By default OpenZLCompressor uses the ZSTD graph. The inspect call returns size information, detected graph, data flavour, element count, and format version.

Direct buffers and pooling

import io.github.hybledav.OpenZLBufferManager;
import io.github.hybledav.OpenZLCompressor;

byte[] payload = "direct buffers keep JNI zero-copy".getBytes(StandardCharsets.UTF_8);

try (OpenZLBufferManager buffers = OpenZLBufferManager.builder()
        .minimumCapacity(1 << 12)
        .alignment(256)
        .build();
     OpenZLCompressor compressor = new OpenZLCompressor()) {

    ByteBuffer src = buffers.acquire(payload.length);
    src.put(payload).flip();

    ByteBuffer compressed = compressor.compress(src, buffers);
    ByteBuffer restored = compressor.decompress(compressed, buffers);

    byte[] roundTrip = new byte[restored.remaining()];
    restored.get(roundTrip);
    System.out.println("round-trip ok? " + java.util.Arrays.equals(payload, roundTrip));

    buffers.release(src);
    buffers.release(compressed);
    buffers.release(restored);
}

Use compress(src, dst) when you manage the destination buffer yourself. The static helper OpenZLCompressor.maxCompressedSize(int) returns the upper bound used by acquireForCompression.

Numeric helpers

import io.github.hybledav.OpenZLCompressor;
import io.github.hybledav.OpenZLCompressionInfo;
import io.github.hybledav.OpenZLGraph;

int[] readings = new int[1024];
for (int i = 0; i < readings.length; i++) {
    readings[i] = (i % 17) * 42;
}

try (OpenZLCompressor compressor = new OpenZLCompressor(OpenZLGraph.NUMERIC)) {
    byte[] compressed = compressor.compressInts(readings);
    int[] restored = compressor.decompressInts(compressed);

    OpenZLCompressionInfo info = compressor.inspect(compressed);
    System.out.println("graph=" + info.graph() + ", flavor=" + info.flavor());
}

Array helpers exist for long, float, and double.
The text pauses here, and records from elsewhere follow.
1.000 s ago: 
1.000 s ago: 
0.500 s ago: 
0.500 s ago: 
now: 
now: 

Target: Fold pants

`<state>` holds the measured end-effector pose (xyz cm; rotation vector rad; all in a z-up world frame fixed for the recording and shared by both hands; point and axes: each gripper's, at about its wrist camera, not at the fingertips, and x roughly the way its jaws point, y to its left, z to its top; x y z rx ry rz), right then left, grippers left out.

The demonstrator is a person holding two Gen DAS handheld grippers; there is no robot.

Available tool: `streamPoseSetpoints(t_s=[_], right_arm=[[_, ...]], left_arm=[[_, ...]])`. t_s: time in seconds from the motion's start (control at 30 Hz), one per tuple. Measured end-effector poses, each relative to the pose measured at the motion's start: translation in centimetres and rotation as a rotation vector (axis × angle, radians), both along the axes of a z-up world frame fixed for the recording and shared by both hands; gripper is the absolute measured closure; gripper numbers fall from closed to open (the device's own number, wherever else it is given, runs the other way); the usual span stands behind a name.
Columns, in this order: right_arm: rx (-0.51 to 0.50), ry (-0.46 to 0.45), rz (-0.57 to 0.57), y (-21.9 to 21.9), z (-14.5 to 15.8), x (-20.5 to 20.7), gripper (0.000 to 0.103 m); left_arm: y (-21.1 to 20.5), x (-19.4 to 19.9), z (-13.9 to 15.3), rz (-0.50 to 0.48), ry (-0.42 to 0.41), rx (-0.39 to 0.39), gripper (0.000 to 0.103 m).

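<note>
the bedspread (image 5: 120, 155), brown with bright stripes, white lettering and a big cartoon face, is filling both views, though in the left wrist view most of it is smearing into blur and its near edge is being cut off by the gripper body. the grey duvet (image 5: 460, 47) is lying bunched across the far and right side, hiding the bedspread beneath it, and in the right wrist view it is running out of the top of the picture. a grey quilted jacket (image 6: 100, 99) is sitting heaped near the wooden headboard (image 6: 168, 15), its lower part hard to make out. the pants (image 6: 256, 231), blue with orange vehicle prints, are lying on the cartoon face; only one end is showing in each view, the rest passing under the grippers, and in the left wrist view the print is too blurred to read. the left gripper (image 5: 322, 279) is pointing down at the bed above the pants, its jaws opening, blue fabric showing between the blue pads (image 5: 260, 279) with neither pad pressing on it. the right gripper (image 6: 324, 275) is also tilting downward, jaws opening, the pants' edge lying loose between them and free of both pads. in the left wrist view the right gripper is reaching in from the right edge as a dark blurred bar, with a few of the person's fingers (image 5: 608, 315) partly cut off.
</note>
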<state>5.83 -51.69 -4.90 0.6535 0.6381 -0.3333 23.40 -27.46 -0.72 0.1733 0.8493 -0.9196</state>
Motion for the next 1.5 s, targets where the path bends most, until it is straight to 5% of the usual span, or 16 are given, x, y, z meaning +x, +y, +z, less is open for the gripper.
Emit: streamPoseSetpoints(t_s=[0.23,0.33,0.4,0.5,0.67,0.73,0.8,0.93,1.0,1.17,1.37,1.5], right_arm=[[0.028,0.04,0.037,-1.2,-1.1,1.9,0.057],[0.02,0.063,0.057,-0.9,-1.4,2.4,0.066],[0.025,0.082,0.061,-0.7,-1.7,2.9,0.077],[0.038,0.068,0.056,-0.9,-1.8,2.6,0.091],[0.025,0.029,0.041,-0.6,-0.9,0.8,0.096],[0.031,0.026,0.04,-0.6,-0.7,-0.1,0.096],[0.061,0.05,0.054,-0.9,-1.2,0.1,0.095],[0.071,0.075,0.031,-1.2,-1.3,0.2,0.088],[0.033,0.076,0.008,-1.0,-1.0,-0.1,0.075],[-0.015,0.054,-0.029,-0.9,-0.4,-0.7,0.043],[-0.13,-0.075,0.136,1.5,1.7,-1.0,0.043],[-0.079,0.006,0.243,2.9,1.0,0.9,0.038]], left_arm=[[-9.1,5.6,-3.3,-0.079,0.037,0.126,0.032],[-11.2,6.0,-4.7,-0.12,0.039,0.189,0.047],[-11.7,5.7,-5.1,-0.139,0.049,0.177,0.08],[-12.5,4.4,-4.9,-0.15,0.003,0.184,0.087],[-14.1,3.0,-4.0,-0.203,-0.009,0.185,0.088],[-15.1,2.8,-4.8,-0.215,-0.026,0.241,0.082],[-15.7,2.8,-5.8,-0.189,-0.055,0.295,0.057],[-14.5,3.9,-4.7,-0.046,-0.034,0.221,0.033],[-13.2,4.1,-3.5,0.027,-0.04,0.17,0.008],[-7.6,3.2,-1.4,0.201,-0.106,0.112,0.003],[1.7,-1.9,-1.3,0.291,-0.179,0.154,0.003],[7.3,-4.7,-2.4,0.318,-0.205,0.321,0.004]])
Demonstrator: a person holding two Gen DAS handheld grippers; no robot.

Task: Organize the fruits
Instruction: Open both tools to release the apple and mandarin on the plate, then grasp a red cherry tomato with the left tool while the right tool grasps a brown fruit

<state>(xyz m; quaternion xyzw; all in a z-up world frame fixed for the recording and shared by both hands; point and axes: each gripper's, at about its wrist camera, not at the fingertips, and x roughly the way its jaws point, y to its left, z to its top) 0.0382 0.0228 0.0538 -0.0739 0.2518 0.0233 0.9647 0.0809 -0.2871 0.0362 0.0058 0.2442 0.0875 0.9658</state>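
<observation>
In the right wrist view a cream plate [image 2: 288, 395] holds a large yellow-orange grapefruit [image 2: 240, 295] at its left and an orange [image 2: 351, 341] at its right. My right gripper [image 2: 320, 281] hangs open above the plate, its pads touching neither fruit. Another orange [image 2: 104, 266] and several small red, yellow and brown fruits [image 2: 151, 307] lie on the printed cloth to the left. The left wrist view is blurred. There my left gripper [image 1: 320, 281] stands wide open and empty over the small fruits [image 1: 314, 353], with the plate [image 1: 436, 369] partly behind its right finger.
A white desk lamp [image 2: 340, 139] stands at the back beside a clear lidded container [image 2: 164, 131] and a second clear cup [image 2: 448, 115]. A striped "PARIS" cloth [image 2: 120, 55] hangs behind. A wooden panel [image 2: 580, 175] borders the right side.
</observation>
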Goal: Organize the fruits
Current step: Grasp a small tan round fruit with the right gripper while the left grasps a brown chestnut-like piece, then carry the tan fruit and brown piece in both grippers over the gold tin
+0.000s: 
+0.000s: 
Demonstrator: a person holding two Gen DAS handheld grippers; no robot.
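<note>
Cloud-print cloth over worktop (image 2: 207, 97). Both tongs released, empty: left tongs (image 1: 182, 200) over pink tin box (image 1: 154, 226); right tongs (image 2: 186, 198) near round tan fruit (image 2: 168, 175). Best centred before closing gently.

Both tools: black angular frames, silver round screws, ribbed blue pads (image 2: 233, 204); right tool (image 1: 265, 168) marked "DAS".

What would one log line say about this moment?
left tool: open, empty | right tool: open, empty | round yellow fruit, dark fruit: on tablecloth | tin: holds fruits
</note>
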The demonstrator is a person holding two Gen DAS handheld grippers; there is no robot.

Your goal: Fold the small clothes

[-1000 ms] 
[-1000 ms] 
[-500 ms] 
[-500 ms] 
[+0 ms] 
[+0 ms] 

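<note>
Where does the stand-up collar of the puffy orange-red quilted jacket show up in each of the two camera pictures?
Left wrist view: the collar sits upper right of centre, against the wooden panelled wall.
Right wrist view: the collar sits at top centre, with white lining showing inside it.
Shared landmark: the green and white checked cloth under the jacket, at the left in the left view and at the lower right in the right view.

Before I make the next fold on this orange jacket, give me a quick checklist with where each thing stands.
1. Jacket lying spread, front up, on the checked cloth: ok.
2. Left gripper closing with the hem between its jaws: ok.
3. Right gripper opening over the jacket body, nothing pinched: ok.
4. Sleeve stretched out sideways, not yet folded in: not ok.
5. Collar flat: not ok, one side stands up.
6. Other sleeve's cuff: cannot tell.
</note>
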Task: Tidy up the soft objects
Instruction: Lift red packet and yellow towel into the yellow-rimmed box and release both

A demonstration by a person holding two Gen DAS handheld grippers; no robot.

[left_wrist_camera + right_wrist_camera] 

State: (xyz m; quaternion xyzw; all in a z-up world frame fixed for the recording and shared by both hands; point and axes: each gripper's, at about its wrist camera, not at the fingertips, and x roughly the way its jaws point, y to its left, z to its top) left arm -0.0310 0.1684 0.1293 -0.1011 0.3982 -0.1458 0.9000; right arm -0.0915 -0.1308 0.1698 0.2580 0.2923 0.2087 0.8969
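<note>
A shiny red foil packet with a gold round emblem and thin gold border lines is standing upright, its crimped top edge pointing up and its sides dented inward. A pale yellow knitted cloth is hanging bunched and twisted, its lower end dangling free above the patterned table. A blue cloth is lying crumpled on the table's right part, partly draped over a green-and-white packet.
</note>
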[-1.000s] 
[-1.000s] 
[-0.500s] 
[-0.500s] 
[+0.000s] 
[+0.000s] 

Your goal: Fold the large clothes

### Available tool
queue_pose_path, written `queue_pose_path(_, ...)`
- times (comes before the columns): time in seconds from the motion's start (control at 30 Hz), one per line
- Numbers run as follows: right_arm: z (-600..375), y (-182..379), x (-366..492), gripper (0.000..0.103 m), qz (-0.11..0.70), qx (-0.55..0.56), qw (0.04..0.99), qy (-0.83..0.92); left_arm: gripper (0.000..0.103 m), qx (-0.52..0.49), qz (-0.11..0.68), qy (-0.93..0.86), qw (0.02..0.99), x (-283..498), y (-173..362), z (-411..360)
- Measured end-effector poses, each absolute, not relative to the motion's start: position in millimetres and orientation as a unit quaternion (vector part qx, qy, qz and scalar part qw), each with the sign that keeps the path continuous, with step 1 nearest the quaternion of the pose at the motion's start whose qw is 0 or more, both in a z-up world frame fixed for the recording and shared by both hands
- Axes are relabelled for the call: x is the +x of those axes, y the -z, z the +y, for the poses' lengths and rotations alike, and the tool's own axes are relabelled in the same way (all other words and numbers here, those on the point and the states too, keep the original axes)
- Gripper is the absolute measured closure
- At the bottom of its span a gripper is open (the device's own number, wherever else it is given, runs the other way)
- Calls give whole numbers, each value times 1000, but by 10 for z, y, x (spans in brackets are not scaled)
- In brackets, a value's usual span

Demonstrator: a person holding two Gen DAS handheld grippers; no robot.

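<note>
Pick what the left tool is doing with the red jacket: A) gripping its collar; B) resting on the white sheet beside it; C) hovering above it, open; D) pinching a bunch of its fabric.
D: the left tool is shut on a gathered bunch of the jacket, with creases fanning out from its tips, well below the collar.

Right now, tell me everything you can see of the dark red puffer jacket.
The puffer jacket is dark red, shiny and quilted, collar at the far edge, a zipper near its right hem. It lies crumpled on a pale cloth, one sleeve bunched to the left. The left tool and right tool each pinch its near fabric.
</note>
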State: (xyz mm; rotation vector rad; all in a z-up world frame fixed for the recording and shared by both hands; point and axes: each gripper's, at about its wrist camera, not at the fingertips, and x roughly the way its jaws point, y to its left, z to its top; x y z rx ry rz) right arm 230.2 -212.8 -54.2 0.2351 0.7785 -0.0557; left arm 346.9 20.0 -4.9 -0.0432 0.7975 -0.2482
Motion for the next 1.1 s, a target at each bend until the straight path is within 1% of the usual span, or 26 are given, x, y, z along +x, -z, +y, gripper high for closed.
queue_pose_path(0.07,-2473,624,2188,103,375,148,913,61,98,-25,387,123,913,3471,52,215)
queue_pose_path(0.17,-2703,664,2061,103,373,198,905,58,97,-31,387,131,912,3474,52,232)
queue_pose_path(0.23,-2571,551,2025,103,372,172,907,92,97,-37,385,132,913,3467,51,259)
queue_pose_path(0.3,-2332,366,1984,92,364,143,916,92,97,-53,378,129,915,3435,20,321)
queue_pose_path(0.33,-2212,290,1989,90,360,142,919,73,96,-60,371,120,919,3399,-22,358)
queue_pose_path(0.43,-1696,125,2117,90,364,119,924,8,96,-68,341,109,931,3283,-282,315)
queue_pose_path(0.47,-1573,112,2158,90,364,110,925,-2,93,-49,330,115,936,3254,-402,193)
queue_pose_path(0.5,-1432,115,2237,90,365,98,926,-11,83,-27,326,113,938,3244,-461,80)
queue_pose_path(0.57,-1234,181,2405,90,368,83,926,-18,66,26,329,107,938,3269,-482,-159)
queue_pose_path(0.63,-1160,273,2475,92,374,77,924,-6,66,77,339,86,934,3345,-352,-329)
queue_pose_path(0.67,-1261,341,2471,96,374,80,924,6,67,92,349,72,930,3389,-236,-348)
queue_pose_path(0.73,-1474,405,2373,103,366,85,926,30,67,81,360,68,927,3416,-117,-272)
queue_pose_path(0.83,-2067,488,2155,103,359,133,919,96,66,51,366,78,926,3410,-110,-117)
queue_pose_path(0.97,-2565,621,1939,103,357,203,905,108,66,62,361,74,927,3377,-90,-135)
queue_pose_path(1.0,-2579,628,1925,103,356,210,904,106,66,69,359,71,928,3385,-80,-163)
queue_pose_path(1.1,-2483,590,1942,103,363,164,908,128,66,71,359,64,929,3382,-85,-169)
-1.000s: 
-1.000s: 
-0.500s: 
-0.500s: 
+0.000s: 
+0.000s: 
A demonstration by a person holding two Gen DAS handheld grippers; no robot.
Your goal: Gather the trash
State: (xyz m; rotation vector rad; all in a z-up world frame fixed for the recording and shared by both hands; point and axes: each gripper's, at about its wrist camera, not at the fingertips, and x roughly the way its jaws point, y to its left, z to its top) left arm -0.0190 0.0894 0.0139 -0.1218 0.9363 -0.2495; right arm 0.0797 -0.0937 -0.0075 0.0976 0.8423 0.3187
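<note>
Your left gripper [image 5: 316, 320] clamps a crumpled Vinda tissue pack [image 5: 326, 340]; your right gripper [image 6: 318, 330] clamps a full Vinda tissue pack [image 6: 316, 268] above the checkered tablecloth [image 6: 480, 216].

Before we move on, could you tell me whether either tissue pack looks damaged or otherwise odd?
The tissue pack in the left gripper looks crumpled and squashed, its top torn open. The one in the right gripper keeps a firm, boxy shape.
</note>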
Empty arrays return byte[0]. These methods avoid extra array-to-byte conversions when the data is already typed.

Structured data with SDDL

import io.github.hybledav.OpenZLCompressor;
import io.github.hybledav.OpenZLProfile;
import io.github.hybledav.OpenZLSddl;

String rowStreamSddl = String.join("\n",
        "field_width = 4;",
        "Field1 = Byte[field_width];",
        "Field2 = Byte[field_width];",
        "Row = {",
        "  Field1;",
        "  Field2;",
        "};",
        "row_width = sizeof Row;",
        "input_size = _rem;",
        "row_count = input_size / row_width;",
        "expect input_size % row_width == 0;",
        "RowArray = Row[row_count];",
        ": RowArray;");

byte[] compiled = OpenZLSddl.compile(rowStreamSddl, true, 0);
byte[] payload = "12345678".repeat(128).getBytes(StandardCharsets.US_ASCII);

try (OpenZLCompressor compressor = new OpenZLCompressor()) {
    compressor.configureProfile(OpenZLProfile.SERIAL, java.util.Map.of());
    byte[] serial = compressor.compress(payload);

    compressor.reset();
    compressor.configureSddl(compiled);
    byte[] structured = compressor.compress(payload);

    System.out.printf("serial=%d B, sddl=%d B%n", serial.length, structured.length);
}

Reset between experiments to clear the previous graph state. SDDL can improve compression whenever the input layout matches the declared structure.

Inspecting frame metadata

import io.github.hybledav.OpenZLCompressor;
import io.github.hybledav.OpenZLCompressionInfo;
import io.github.hybledav.OpenZLCompressionLevel;

byte[] payload = "inspect me for metadata".getBytes(StandardCharsets.UTF_8);

try (OpenZLCompressor compressor = new OpenZLCompressor()) {
    compressor.setCompressionLevel(OpenZLCompressionLevel.LEVEL_5);
    byte[] compressed = compressor.compress(payload);

    OpenZLCompressionInfo info = compressor.inspect(compressed);
    System.out.printf("original=%d, compressed=%d, flavor=%s%n",
            info.originalSize(),
            info.compressedSize(),
            info.flavor());
}

OpenZLCompressionInfo also exposes compressionRatio(), the inferred OpenZLGraph, and optional element counts for structured frames. Use serialize() or serializeToJson() to persist the compressor state.

Graphs

Graph	ID	Description
`AUTO`	-1	Select the default graph (currently ZSTD).
`ZSTD`	0	General purpose LZ77 + entropy.
`GENERIC`	1	Lightweight transforms before entropy coding.
`NUMERIC`	2	Optimised for numeric primitives.
`STORE`	3	No compression (passthrough).
`BITPACK`	4	Bitpacking for small ranges.
`FSE`	5	Finite State Entropy.
`HUFFMAN`	6	Huffman-only entropy stage.
`ENTROPY`	7	Generic entropy coding.
`CONSTANT`	8	Fast path for constant or near-constant inputs.

Profiles

Profile	Key	Use case
`SERIAL`	`serial`	General byte streams.
`PYTORCH`	`pytorch`	Tensors exported from PyTorch.
`CSV`	`csv`	Comma-separated rows.
`LE I16`	`le-i16`	Little-endian signed 16-bit sequences.
`LE U16`	`le-u16`	Little-endian unsigned 16-bit sequences.
`LE I32`	`le-i32`	Little-endian signed 32-bit values.
`LE U32`	`le-u32`	Little-endian unsigned 32-bit values.
`LE I64`	`le-i64`	Little-endian signed 64-bit values.
`LE U64`	`le-u64`	Little-endian unsigned 64-bit values.
`PARQUET`	`parquet`	Columnar data exported from Parquet.
`SDDL`	`sddl`	Precompiled SDDL programs.
`SAO`	`sao`	Sample Adaptive Optimisation pipeline.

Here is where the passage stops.